In design, there are a ton of things to learn in various categories: graphic design (logos etc.), web design (websites), and many more. There is one common element in almost all of these, though, and that is the use of some type of design software. The most common ones are in the Adobe Suite, like Photoshop or Illustrator. Therefore, when selecting material to study, you should start learning one of these first. It is also a good idea (minimum-effective-dose-wise) to do that in a structured, yet cheap, course. Here is my recommendation for learning Photoshop, and the one for learning Illustrator.
Finally, a great example can be found in learning guitar. There is a ton of things to learn about music and the guitar, and it’s easy to get overwhelmed. Nevertheless, a band called ‘Axis of Awesome’ has a video on YouTube where they show how a lot of pop songs are based on the exact same 4 (or 5) chords. So, when selecting what to learn on the guitar, start with these chords. Don’t forget that early wins are extremely important.
To see more examples of the selection process, follow my learning reports where I try to illustrate how I structure my learning on various subjects. Here is my 1st learning report.
How to do the selection process
Now that we saw what the results of the selection process might look like, let’s dive into how to actually perform it.
First, there are 2 basic concepts to keep in mind. One is, according to Tim Ferriss, that material beats method. Every student is subordinate to the material they use, and if the material is the wrong one, studying well or having a good teacher won’t matter. Therefore, you need to take extra care in choosing what you study, and not just how.
The second is to aim for small but powerful changes in your current lifestyle. Even professional athletes wouldn’t find it easy to change their diet or exercise completely.
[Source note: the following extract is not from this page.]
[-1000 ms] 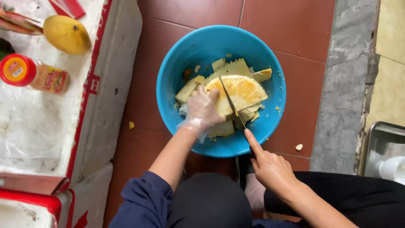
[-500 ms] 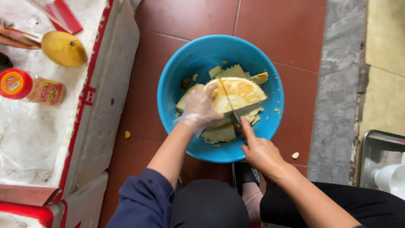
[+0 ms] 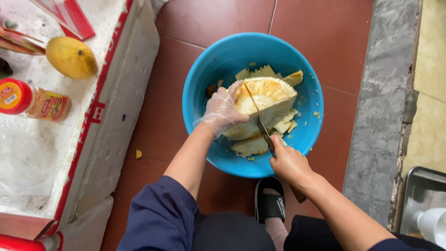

Choose material and processes that will have a great impact result-wise, but a small one lifestyle-wise, at least in the beginning.
By far the best way to identify the most effective options for your selection process is leveraging others’ work. Others have almost certainly tried to learn what you are trying to, and many of them may have shared their insights online or in a book. So, now that you’ve identified the core components of the skill through deconstruction, use google to find info for each component. This time, though, you are not trying to get a feeling of the skill, but rather to identify the best material to study.
- Grab a pen and a piece of paper, and write down all the various studying resources and processes you’ve identified until now.
- Create 2 columns next to the list.
- The first column is about effectiveness. Rate each item (I use a scale of 1-10) based on the research that you’ve done on how effective the particular item is.
- The second column is about how likely you are to stick with each item. Factor in how big a change it demands from your lifestyle, how much time it will take, how much you like it, and anything else that helps you answer this question. Here, I also use a scale of 1-10.
- Now add the 2 numbers into a third column. When using 1-10 scales, the ones with the highest total are the best items to select for your process.
- Personally, I add one more rule to this technique. When I choose items based on their total grade, I make sure that the “how likely I am to stick with it” column has a grade bigger than 6. That ensures that I choose items I am more likely to stick with, even if they aren’t the absolute best choices.
Selection is the process of choosing the best material and processes for your learning. It’s not only about choosing the most effective ones, but also the ones that you are most likely to stick with. After all, the best method is the one you’ll use more than once.
In addition, make sure to use the same process when you select new material later on in your learning. In fact, I personally do a selection process again a little after I start, including the grading technique. I do that because, after a couple weeks of learning, I’m already in a better position to judge both the effectiveness of an item and my likeliness to stick with it.